═════ Supplied data ═════
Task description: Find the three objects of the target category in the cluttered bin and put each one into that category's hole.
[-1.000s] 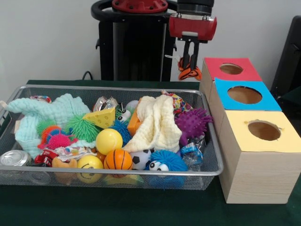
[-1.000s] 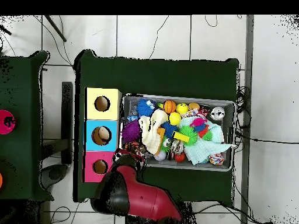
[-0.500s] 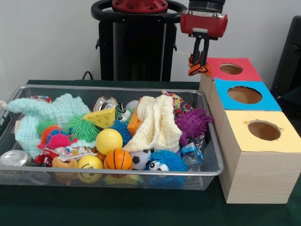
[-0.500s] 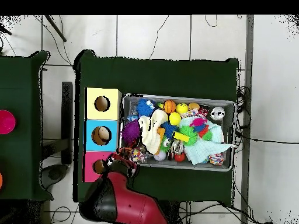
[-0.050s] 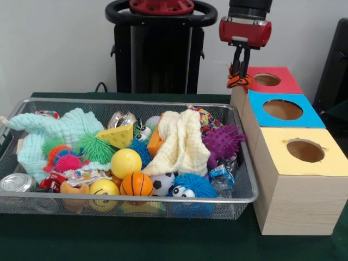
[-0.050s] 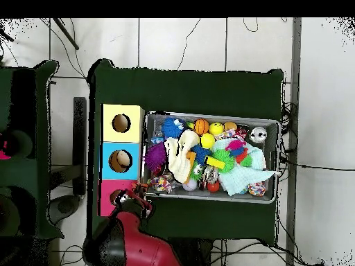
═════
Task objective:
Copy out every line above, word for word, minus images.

Your response:
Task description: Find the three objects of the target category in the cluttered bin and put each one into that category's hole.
[-1.000s] 
[-1.000s] 
[-0.500s] 
[-0.500s] 
[-0.050s] 
[-0.050s] 

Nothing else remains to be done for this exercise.